Campden’s position as a market town dates back to Saxon times, when the verb “ceapan,” to buy, gave the prefix “Chipping” to it. The town rose to greater prosperity when the ancient wool-growing wealth of the Cotswolds was doubled by the manufacture in these same districts of the cloth from those wealth-bringing fleeces; and great fortunes were amassed by both wool-merchants and clothiers. The rise of England from an agricultural and a wool-growing country, such as Australia now is, to a manufacturing community directly concerned such towns as Stroud, Northleach, Burford and Chipping Campden, which, with the introduction of weaving, earned two profits instead of one. There are perhaps a dozen little Cotswold towns whose great churches were rebuilt in the fourteenth and fifteenth centuries, in a magnificent style by the wealthy merchants of the time, whose monumental brasses still in many cases remain, representing them standing upon sheep, or woolsacks, or with the tailor’s shears between their legs; the origins of their wealth. When the cloth manufacture largely migrated to the Midlands and the north, such towns as Campden, Burford, and Northleach began to decay, and now that Australia is the chief source of the wool supply it is difficult to see how they are ever to recover. They are not on the great routes of traffic, and railways do not come near them.

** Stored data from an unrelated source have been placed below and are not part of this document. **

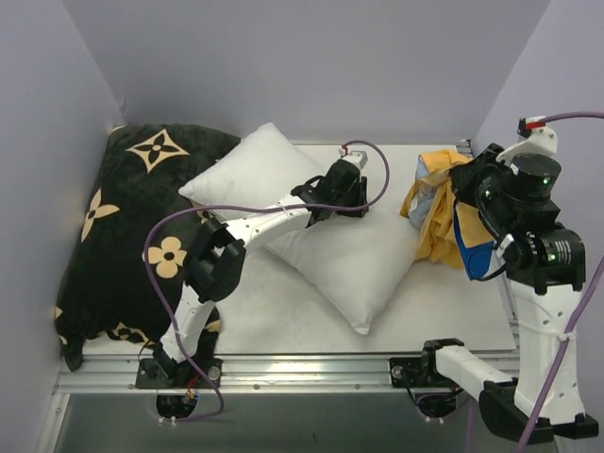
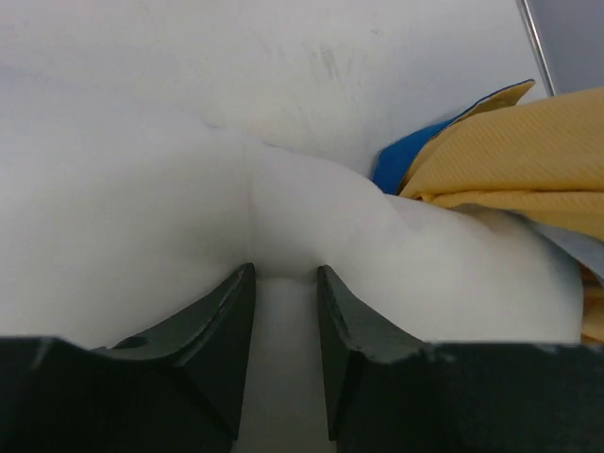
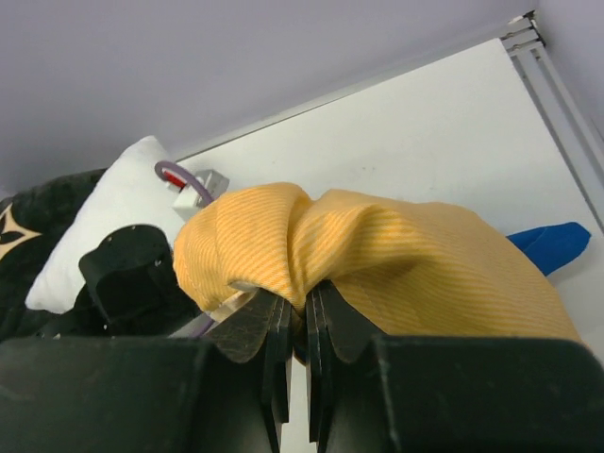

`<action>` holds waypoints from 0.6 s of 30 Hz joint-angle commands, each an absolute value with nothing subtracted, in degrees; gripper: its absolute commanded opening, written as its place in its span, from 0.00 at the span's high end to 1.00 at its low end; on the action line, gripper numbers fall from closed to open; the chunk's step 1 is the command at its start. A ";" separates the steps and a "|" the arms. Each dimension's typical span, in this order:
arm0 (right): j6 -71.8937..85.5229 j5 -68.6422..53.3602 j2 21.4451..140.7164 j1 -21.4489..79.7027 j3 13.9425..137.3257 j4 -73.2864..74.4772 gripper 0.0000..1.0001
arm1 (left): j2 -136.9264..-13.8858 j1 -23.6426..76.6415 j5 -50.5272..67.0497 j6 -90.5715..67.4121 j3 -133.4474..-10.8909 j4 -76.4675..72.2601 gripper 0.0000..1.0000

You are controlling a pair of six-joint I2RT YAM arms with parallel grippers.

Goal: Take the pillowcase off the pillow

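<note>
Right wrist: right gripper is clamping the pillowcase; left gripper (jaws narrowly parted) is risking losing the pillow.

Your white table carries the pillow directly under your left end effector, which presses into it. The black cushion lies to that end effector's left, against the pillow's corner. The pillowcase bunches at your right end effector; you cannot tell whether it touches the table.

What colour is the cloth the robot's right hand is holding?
Mostly orange-yellow, with blue bits; the pillowcase shows best in the right wrist view.
</note>
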State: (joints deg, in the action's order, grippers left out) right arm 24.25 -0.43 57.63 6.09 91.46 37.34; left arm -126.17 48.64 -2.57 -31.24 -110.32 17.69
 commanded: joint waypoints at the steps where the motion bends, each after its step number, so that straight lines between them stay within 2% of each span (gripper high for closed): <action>1: 22.24 4.39 60.46 5.11 95.18 32.17 1.00 | -120.61 49.74 -1.31 -32.09 -103.22 20.74 0.61; 3: 22.06 6.15 62.83 3.79 97.89 32.87 1.00 | -118.31 50.01 -2.02 -31.64 -99.60 20.66 0.68; 10: 20.75 16.86 66.79 0.35 103.88 34.01 1.00 | -110.75 50.27 -0.62 -27.61 -87.55 20.74 0.70; 18: 19.86 17.49 68.99 0.17 104.33 32.35 1.00 | -106.35 50.10 2.71 -26.37 -80.42 19.86 0.72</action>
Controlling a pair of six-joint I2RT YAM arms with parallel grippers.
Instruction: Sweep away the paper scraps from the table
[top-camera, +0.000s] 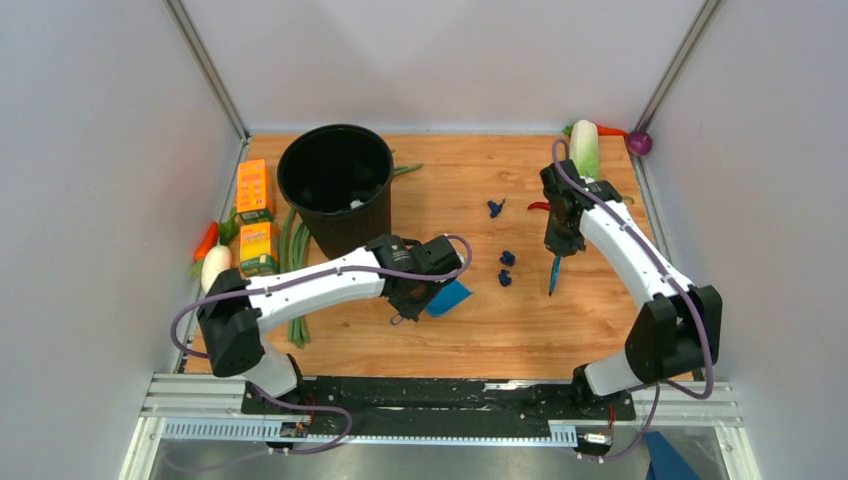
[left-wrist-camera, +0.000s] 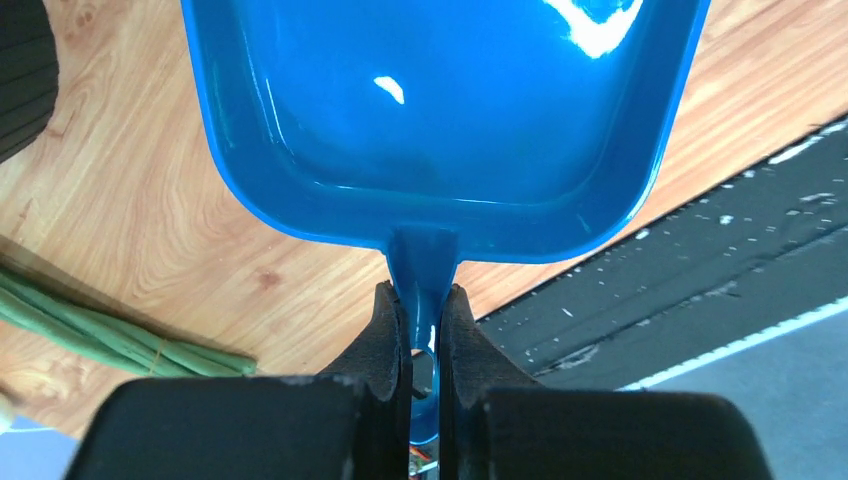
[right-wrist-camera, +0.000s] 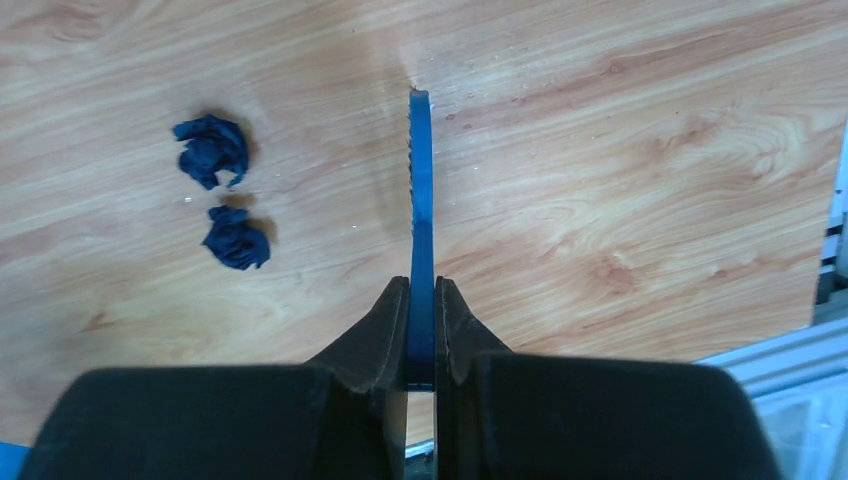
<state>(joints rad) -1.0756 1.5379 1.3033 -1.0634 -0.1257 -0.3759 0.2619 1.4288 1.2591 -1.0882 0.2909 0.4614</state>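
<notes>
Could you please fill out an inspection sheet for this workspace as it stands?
Surface: wood-grain table, scraps lying centre-right.
Job's things: three navy paper scraps loose between the arms; blue dustpan and blue brush both held.
Clutter: black bin, two orange cartons, green beans, carrot at left; white-green vegetable, red chilli at far right.
Tools: left tool shut on the dustpan handle; right tool shut on the brush.
Cables: a purple cable loops along each arm.
Surroundings: grey walls on three sides; black rail along the near edge.

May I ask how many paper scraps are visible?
3: one paper scrap right of the bin, two together left of the brush. Others may be hidden.
</notes>
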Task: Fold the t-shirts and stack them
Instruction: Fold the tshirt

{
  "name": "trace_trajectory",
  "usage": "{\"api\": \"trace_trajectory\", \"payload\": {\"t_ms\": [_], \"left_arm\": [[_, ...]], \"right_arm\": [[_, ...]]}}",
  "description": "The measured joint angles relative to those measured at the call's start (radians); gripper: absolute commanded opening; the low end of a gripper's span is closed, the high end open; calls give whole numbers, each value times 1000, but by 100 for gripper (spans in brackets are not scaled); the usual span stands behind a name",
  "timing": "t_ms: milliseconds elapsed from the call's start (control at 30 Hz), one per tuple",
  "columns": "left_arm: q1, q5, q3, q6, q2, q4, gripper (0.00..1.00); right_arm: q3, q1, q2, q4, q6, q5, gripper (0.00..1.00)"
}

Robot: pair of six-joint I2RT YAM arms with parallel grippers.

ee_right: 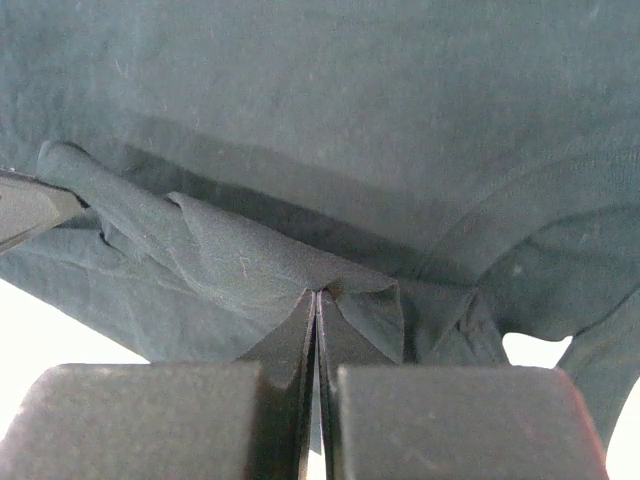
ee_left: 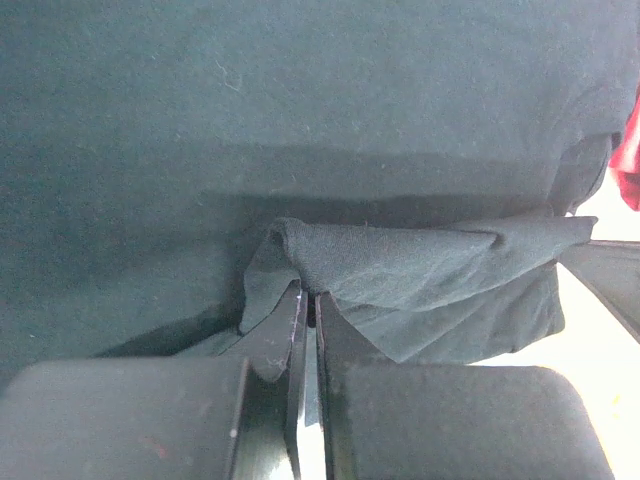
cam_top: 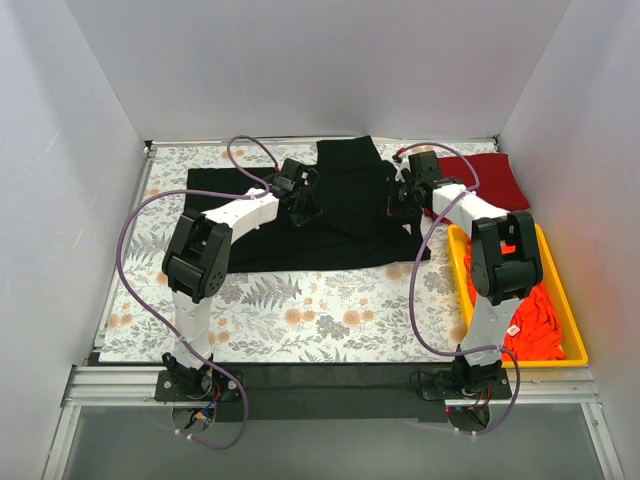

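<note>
Nearest your left wrist lens, the left pincer (ee_left: 308, 295) is clamped tight on a raised fold of the black cloth t-shirt (ee_left: 320, 120), low in the middle of that frame. Your right pincer (ee_right: 318, 298) grips a ridge of that same cloth, fingers pressed together, at the bottom centre of its view. From above, you see the black shirt spread across the upper middle of the floral-patterned counter (cam_top: 300, 310), both arms reaching onto it. At upper right, just beside it, lies a dark red cloth t-shirt (cam_top: 495, 178). Bright orange-red cloth shirts (cam_top: 535, 315) sit crumpled in the yellow plastic bin (cam_top: 575, 322) along the right edge.
</note>
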Motion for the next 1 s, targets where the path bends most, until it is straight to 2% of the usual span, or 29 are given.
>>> {"api": "trace_trajectory", "payload": {"t_ms": [400, 800, 1000], "left_arm": [[32, -24, 0, -10, 5, 57, 0], [54, -38, 37, 25, 82, 96, 0], [62, -55, 42, 35, 82, 109, 0]], "right_arm": [[132, 0, 101, -9, -14, -8, 6], [217, 0, 170, -12, -25, -9, 6], [252, 0, 208, -12, -31, -18, 17]]}}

Campden is situated on a kind of shelf or narrow plateau upon the Cotswolds. You come steeply up to it, and, leaving it, rise as steeply as before. Like most of its neighbours on Cotswold, it is a stone-built town, grown grey with age and weathering. When some new mason-work is undertaken—which is not often—the stone is seen to be of a pale biscuit colour; but it soon loses that new tint and rapidly acquires the rather sad hue of the older work.
The traveller fresh from Stratford, where brick, and timber-framed and plastered houses abound, feels astonishment in the sudden transition to a place like Campden, in which I believe there is not a single example of timber-framing.
The old town of Campden is extraordinarily full of architectural interest; with domestic work ranging from the mid-fourteenth century house of the Grevels to the beginning of the eighteenth century, when the town began to decline and building ceased. No modern suburbs are found on the outskirts of Campden. I do not know how the town manages to exist. There is a railway station, but it is a mile away and it is only incidental and placed on the line to Evesham and Worcester. No great genius was ever born at Campden, or if he was, he missed fire and perished unknown. Therefore it is not a place of pilgrimage, and only parties of architectural students, measuring up or sketching some of the charming bits with which it abounds; or artists, or contemplative ruminative folk who want to escape from the eternal hustle of this age and its devilish gospel of “get on or get out” ever go there. “Past” is traced over its every building. “There was a time” might be inscribed over the open-sided and quaintly-colonnaded market-house; and “Yesterday” should be the town motto. There are little courts off the main street where the leisured explorer in Campden will find remains of the old wool warehouses, with here and there a traceried Gothic window. Many old sundials still exist on the walls; in particular a charming example near the market-house with the initials W. S. T. and date 1690; and dated house-tablets show with what pride the old inhabitants looked upon their homes.
But the pride of all the ancient houses of Campden is that house where William Grevel lived in the fourteenth century. It is not a very large house, one thinks, for so wealthy a man as he was, described as he is on the brass in the church as “the flower of the wool-merchants of all England,” but it presents a charming frontage to the street and has an oriel window of peculiar beauty, presided over by two huge and hideous gargoyles, the one representing a winged, bat-like monster with gaping mouth and a ferocious expression; the other a kind of demon dog with glaring eyes of intense malignity—the late Mr. William Grevel’s familiar spirits, perhaps.
Every one well-read in the history of his country knows that the ranks of its aristocracy and its peerage have constantly been reinforced from the trading classes. It is a matter of money. When a man has great possessions he finds the House of Lords waiting to receive him. It has been so for centuries, and not only so, but the ennobled have in their own later generations given younger sons to trade. The different processes are still seen working; and why not? Wealth will secure consideration, and younger sons who cannot always marry money must in their turn go into trade and make it.